THE TASK:
Look below for the line that has "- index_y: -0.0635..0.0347". Set down the lines from there through the line that has "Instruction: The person", exactly as written.

MATERIAL SUPPLIED:
== Segment start ==
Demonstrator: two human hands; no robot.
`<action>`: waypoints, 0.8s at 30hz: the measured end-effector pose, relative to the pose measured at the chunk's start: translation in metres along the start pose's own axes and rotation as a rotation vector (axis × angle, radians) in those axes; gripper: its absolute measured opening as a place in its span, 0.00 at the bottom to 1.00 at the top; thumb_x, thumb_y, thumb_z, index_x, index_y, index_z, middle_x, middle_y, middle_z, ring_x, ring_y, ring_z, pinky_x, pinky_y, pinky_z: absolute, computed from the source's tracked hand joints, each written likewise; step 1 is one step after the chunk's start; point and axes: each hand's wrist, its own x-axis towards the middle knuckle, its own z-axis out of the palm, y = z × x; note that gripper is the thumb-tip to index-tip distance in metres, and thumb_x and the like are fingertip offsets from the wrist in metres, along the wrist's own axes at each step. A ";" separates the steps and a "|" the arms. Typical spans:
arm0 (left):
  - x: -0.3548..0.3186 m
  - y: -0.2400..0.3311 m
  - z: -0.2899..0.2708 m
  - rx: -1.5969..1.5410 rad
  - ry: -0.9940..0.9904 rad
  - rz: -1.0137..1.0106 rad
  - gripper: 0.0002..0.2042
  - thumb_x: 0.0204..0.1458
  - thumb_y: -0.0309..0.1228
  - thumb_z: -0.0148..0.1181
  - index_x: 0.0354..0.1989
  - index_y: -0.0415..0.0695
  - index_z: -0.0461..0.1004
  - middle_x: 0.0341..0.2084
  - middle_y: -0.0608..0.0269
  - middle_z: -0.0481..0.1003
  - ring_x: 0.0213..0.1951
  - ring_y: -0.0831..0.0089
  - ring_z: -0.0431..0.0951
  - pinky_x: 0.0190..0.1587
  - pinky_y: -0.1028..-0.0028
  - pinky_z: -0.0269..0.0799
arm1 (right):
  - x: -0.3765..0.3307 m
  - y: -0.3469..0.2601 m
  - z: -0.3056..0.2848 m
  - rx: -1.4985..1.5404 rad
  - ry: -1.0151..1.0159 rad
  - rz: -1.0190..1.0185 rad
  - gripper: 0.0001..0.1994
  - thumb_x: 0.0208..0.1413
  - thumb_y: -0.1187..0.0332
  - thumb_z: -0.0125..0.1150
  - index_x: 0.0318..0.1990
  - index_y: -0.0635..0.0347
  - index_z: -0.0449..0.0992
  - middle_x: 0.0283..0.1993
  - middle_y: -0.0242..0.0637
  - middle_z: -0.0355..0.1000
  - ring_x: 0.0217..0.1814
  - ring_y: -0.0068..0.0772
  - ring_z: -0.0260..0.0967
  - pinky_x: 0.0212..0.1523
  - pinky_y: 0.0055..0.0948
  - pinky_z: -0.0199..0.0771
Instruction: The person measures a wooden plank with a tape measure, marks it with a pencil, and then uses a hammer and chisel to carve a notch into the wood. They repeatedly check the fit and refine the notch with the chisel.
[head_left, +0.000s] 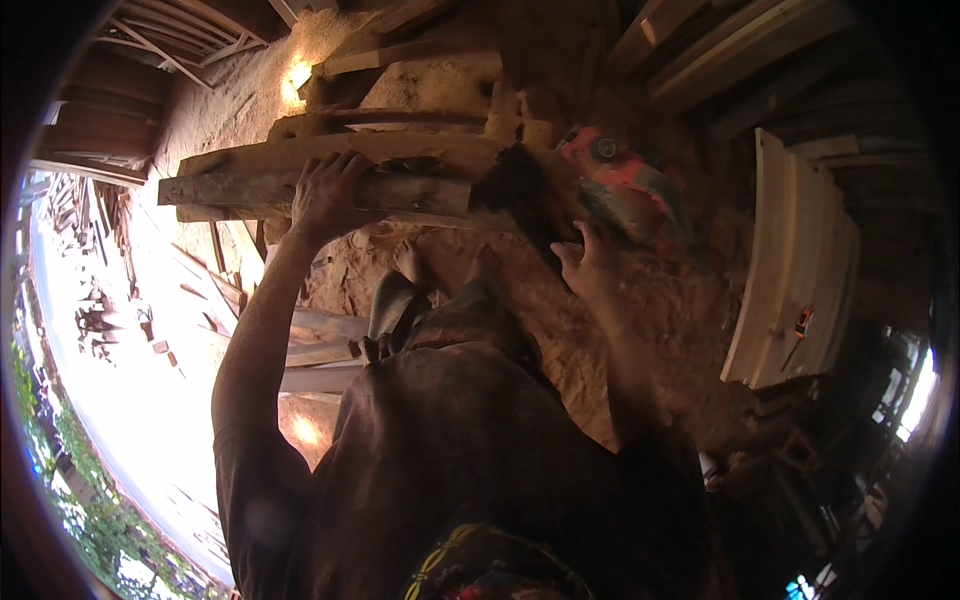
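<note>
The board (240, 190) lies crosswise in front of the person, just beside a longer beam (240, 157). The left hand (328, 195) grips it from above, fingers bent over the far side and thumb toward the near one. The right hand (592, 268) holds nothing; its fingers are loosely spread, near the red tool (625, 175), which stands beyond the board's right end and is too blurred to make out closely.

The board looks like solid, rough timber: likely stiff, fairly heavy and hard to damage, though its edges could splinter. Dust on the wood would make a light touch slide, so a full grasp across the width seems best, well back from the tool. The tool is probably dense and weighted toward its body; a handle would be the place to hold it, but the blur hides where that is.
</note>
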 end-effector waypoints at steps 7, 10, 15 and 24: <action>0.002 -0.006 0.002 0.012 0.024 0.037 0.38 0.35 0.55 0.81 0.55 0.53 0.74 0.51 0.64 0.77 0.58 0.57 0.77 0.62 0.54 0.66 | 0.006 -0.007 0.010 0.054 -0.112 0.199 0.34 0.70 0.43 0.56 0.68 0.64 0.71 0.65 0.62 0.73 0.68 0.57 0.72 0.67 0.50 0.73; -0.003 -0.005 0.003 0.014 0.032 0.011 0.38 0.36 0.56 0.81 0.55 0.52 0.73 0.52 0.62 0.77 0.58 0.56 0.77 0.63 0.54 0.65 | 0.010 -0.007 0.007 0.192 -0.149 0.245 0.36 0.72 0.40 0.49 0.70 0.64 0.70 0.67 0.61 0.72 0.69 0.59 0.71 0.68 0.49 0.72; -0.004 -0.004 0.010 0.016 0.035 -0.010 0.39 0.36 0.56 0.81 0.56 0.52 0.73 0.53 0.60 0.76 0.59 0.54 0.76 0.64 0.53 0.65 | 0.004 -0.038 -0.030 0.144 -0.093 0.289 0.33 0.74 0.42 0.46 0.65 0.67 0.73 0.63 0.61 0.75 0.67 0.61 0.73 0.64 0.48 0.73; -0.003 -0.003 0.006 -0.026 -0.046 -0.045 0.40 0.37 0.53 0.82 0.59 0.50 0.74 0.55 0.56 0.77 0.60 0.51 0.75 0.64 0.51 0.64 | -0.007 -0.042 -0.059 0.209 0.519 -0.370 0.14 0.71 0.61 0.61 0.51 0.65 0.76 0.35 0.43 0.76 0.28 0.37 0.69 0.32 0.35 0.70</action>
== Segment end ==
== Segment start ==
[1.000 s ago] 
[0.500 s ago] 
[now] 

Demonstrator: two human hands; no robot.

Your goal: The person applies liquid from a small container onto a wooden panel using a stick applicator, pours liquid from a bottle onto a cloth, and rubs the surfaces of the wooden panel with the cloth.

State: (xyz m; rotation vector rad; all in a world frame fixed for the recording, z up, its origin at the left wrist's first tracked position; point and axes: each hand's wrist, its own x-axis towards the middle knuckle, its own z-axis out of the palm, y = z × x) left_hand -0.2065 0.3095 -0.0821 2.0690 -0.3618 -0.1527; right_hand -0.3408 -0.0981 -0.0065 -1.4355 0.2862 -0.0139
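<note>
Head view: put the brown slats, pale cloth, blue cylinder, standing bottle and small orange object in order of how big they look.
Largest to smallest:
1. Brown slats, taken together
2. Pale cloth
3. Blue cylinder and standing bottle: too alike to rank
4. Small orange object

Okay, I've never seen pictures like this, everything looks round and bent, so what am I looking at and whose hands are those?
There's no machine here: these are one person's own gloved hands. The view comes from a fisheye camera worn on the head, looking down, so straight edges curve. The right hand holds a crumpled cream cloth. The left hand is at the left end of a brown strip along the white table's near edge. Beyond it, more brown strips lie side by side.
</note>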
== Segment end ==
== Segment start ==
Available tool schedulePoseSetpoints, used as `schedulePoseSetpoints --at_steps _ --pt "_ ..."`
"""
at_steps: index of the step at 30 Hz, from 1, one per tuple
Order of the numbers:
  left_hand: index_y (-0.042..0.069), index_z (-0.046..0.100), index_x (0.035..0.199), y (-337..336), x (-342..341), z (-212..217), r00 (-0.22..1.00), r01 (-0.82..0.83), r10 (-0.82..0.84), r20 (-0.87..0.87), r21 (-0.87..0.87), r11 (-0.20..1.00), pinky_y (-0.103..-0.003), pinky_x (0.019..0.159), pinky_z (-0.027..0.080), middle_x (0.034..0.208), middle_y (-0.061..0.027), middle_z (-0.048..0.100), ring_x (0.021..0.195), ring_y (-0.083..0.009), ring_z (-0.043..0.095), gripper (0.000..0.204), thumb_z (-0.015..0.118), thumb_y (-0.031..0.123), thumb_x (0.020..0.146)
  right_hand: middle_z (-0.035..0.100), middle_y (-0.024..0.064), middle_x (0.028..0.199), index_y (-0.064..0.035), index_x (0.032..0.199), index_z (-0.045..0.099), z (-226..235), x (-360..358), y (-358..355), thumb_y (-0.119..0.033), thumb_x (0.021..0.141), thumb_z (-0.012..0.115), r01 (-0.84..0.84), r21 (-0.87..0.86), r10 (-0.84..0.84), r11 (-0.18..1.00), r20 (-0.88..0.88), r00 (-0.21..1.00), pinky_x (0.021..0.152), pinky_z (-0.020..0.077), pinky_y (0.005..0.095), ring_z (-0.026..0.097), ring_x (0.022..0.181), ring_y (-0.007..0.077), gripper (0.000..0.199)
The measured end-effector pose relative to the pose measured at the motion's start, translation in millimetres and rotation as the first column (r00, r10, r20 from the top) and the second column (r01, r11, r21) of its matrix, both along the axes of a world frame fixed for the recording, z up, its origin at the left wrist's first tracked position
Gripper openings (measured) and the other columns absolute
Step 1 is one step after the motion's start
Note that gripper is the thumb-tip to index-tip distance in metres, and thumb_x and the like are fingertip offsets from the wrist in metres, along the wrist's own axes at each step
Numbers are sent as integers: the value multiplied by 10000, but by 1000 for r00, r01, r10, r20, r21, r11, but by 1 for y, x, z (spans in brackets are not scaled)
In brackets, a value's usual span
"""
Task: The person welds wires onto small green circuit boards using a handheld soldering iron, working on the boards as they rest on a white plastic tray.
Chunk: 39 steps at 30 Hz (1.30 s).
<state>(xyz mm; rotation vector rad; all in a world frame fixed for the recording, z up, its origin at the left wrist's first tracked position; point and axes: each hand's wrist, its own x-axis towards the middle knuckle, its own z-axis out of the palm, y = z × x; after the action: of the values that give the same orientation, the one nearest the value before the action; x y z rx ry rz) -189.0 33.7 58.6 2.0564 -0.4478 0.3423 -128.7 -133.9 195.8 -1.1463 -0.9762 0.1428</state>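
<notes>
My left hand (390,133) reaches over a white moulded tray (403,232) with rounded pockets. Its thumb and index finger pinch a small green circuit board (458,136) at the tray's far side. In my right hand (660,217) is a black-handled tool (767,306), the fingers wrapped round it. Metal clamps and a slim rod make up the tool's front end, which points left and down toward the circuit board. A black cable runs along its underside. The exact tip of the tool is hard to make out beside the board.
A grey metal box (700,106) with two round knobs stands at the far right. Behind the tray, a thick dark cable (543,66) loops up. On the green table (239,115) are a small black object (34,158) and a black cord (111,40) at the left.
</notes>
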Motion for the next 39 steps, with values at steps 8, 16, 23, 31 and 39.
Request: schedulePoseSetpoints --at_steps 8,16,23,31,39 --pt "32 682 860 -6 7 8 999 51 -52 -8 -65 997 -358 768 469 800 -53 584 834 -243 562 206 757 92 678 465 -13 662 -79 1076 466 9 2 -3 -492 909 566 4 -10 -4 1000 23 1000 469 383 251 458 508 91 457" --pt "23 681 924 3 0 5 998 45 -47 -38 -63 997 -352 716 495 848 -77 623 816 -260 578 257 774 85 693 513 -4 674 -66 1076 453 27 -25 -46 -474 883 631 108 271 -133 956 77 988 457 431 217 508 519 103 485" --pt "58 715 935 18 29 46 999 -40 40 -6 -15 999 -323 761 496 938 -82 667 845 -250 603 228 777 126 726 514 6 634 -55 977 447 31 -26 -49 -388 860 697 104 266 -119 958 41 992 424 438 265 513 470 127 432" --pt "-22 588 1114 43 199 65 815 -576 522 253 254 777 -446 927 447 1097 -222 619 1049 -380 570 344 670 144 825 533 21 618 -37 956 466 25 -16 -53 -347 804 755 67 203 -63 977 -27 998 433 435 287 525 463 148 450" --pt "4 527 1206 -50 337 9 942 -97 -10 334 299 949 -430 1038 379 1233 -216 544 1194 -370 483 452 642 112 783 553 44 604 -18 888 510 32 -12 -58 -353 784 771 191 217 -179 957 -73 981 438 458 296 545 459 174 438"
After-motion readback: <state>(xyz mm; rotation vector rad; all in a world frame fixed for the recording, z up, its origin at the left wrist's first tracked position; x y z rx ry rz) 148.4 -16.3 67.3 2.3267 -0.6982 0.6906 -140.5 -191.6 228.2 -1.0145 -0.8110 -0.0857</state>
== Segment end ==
RESPONSE BELOW:
  - index_y: -0.0635..0.0347
  - index_z: -0.0449..0.0992
  - middle_x: 0.0283..0.1993
  - middle_y: -0.0242..0.0637
  - middle_z: -0.0355..0.1000
  - ring_x: 0.0217..0.1814
  - ring_y: -0.0068..0.0772
  - ring_z: -0.0260..0.0967
  - pinky_x: 0.0212..0.1523
  - pinky_y: 0.0055..0.0948
  - pinky_z: -0.0199..0.0771
Instruction: The person measures a wooden plank with a tape measure, marks it with a pencil, and then uses a hammer and chisel to carve a notch into the wood. They repeatedly check the fit and refine the notch with the chisel.

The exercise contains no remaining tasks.